By Molly Igoe
Three thefts occurred on Sept. 13 and 15 in Gibson Center for the Arts.
The first two thefts took place on Wednesday, Sept. 13. Junior Megan Iacona was one of the students who had their phone stolen. She said that the crew was working on the set for the show “Major Barbara,” and they kept their belongings in the open hallway with the doors to the theater open so they could keep an eye on everything.
Between 3 and 4:30 p.m, another student noticed that her phone and wallet weren’t on the table, and Iacona saw that her phone was missing.
Iacona then used Find My Android to track the whereabouts of her phone, and it took her to the Casey Swim Center, where someone had hidden it on top of a transfusion box.
Iacona was lucky; but the other student’s phone has not been found.
Director of Public Safety Gerald Roderick said that $10 had also been stolen from the student’s wallet.

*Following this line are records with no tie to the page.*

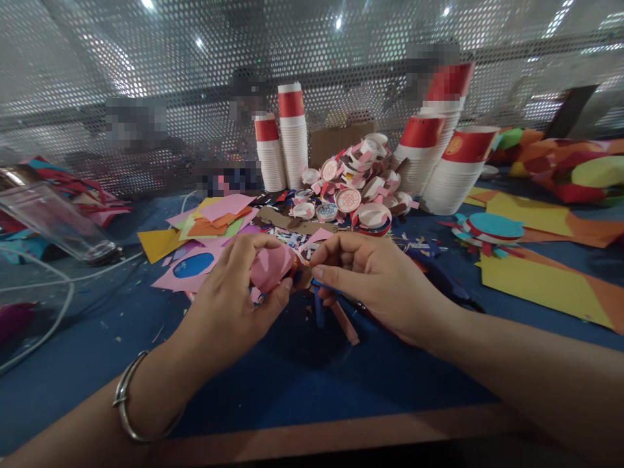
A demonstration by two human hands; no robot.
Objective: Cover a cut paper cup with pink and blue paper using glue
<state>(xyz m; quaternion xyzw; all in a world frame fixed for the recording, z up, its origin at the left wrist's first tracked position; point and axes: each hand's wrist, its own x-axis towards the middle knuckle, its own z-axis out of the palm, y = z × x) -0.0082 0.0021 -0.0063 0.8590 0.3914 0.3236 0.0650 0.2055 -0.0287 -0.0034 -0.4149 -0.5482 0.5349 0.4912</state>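
While the left hand (238, 292) holds a pink craft (271, 268) above the desk (234, 409), the right hand (380, 270), thumb and fingertips pinched together, grips a blue strip (319, 309) beside it; white cups (295, 153) stand stacked beyond.

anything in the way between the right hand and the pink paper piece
Nothing visible blocks it, though a small brown bit shows between the right hand and the pink paper piece in the left hand.
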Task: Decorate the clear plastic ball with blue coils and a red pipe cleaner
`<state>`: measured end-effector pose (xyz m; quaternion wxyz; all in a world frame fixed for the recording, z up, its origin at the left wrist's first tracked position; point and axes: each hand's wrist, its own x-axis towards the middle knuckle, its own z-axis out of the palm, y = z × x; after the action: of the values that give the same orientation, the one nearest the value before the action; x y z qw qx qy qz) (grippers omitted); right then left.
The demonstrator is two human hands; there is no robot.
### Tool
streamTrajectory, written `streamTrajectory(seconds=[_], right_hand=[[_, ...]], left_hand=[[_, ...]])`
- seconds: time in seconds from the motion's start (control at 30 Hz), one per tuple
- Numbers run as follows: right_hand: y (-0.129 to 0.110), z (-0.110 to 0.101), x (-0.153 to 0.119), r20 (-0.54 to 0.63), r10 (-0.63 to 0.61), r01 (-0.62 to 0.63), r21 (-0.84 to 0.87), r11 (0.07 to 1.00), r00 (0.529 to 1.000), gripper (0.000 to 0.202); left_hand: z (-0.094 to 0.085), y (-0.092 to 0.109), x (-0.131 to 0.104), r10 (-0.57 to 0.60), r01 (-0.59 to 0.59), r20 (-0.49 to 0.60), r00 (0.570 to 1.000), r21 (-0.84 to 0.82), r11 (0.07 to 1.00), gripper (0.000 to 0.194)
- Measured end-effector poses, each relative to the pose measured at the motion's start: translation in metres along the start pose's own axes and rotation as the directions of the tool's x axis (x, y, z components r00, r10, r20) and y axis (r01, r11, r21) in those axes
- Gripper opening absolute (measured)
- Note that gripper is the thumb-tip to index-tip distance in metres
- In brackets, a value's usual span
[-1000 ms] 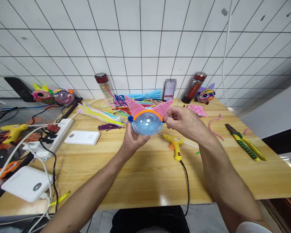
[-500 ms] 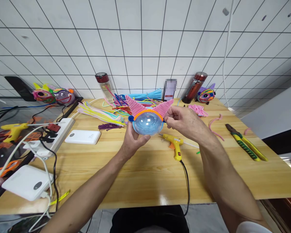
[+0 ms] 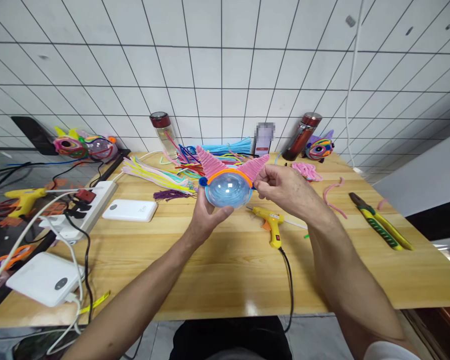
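A clear plastic ball (image 3: 229, 191) with two pink pipe-cleaner ears (image 3: 210, 165) and an orange band (image 3: 230, 171) is held up above the table. My left hand (image 3: 210, 210) grips it from below and the left, thumb across its lower front. A dark blue pom-pom (image 3: 203, 181) sits at the ball's left side. At the right side my right hand (image 3: 277, 187) has its thumb and forefinger pinched against the edge, where a bit of dark blue shows. Below the right hand lies a yellow hot glue gun (image 3: 273, 222) on the wooden table (image 3: 217, 275).
Bundles of pipe cleaners (image 3: 157, 175), a glass bottle (image 3: 164, 134), a phone (image 3: 263, 139) and a red-brown flask (image 3: 303, 135) stand or lie behind. Pliers (image 3: 378, 222) lie right. Power banks (image 3: 130, 210), a power strip (image 3: 88, 210) and cables crowd the left. A decorated ball (image 3: 320, 147) sits back right.
The view has shifted slightly, moving the background a little to the right. Both hands and the ball keep nearly the same pose.
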<state>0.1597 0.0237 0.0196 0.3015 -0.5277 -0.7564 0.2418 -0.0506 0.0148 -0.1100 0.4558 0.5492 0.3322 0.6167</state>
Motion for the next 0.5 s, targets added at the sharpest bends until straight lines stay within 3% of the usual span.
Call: streamTrajectory(seconds=[0.17,0.5], right_hand=[[0.0007,0.0002,0.0003,-0.007,-0.006,0.006,-0.014,1.000,1.000,0.009],[0.0012,0.0008,-0.0003,-0.006,-0.017,0.017,-0.006,1.000,1.000,0.007]], left_hand=[[0.0017,0.0001,0.0011,0.022,-0.022,-0.002,1.000,-0.012,1.000,0.083],[0.0034,0.0037,0.0006,0.010,-0.010,-0.005,1.000,-0.004,1.000,0.097]])
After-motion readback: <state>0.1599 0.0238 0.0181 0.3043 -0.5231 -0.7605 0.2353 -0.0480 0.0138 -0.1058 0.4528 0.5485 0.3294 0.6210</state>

The second theft occurred on Friday Sept. 15, when a student contacted Public Safety at 7:30 p.m. to report that her purse had been stolen from Gibson.
“The student had placed her backpack in a hallway outside of a classroom. Inside the backpack she had her purse. When she returned to the backpack, she noticed her purse was missing. The purse and its contents were found on campus and turned into Public Safety the next morning. The cash was stolen from the purse,” Roderick said.
Public Safety has been looking at camera data around the location of the facility, according to Roderick, but he said there are no identifiers or leads currently.
Iacona said that crew members now have a cart to put all their belongings on, which they have to bring with them while they work on the set for the play.
Gibson, which Iacona described as “a safe haven for theater students,” is known as a creative space where students who are passionate about the arts can go, but now things are more “intense,” she said.
“Just because people have to keep their stuff on them. It’s not safe to have your phone in your pocket during a work call because we’re around power tools, and picking things up and moving it around,” she said.
Roderick said that because the Johnson Fitness Center is now much harder to gain access to, perpetrators are looking for other areas on campus to target.
“As long as we’re creating opportunities for crime to occur by leaving our belongings unattended, you’re going to be the victim of a crime; when you look at the disruption that occurs when you’re the victim of a crime like that, if it’s your cellphone, you’ve lost all your data, if it’s your laptop, you’ve lost papers, notes, and all academic work. That can be a nightmare,” he said.
Iacona agreed. “If someone takes your phone, they’re basically taking all form of communication from you; your planners and all that stuff. It’s a sense of protection and safety that feels lost.”
To reduce the risk of having your items stolen, Roderick said students should travel lightly so you can carry everything with you.
“Remember and be aware that not everyone has the best intentions,” Iacona said.